The policy involved in the Prange case falls within the rule which we have stated. It provided [329 Mo. 651, 46 S.W.2d 524, 80 A.L.R. 950]: “This contract is made in consideration of * * * the payment of Seven Hundred and 7%oo Dollars, constituting payment of premium for term insurance ceasing at noon on the fourth day of April, 1923, from which date it may be renewed as an Ordinary Life policy by the payment of like sum on said date and on each succeeding anniversary date of the policy during the lifetime of the Insured.” The opinion says (pages 526 and 527 of 46 S.W.2d): “Appellants say that the payment of $700.75 made by the insured on May 18th, the time when the policy was delivered to him, was the payment of an annual premium, which entitled the insurer to a full year’s insurance; otherwise, they say, the insured paid for approximately a month and a half’s insurance which he did not get. The contention ignores the plain language of the contract. In its inception the contract was not one for life, but an assurance for a term ending on April 4, 1923, at which time it could be converted into a life policy by the payment of a stipulated premium. The first payment is not designated an annual premium, nor is it anywhere referred to as such, in either the policy or the application. On the contrary, it clearly purports to be a single premium for limited term insurance. * * * Under the plain unambiguous provisions of the policies sued on, the term insurance provided by each expired on April 4, 1923.” (Italics added.)
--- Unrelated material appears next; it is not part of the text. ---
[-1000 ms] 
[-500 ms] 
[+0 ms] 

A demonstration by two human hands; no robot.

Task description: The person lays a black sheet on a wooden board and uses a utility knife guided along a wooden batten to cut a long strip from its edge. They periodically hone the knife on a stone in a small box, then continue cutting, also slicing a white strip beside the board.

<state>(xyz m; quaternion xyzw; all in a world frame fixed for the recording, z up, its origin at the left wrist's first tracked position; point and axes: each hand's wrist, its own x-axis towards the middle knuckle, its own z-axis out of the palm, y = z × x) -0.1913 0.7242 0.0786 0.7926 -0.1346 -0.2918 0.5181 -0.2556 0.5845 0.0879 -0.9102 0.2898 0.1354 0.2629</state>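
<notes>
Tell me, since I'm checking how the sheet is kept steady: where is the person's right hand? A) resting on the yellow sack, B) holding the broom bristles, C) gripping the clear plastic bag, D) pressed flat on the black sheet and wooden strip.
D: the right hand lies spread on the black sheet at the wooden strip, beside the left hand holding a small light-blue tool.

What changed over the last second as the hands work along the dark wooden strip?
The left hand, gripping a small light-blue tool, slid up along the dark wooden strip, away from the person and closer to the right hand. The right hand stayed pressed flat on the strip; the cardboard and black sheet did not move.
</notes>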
The court also significantly takes occasion to point out in its opinion that, as a matter of fact, the insured in that case had specifically agreed to the contract as written, by signing a statement at the time the policy was delivered to him that “I desire my policy to be dated April 4, 1922” — a circumstance to which we shall refer later in our discussion.

Appellant contends, however, that the National City Bank case goes further than the Prange case and holds, without qualification, that the rule of the Halsey case is not applicable under any circumstances to a policy of term insurance. The policy in that case insured against death “within the term of five years from March 19, 1923”, and further provided: “This Insurance Is Granted in consideration * * * of the payment in advance of Eighty-eight and no/100 Dollars, and of the payment of a like amount on the nineteenth day of September, 1923, being the premiums for the first year’s insurance under this policy ending on the 19th day of March, 1924. The insurance will be continued thereafter upon the payment of the semi-annual premium of Eighty-eight and no/100 Dollars, on or before the nineteenth day of each of the months of March and September in every year during the continuance of this policy, until premiums for five policy years, including the first, have been paid.” [332 Mo. 182, 57 S.W. 2d 1067.]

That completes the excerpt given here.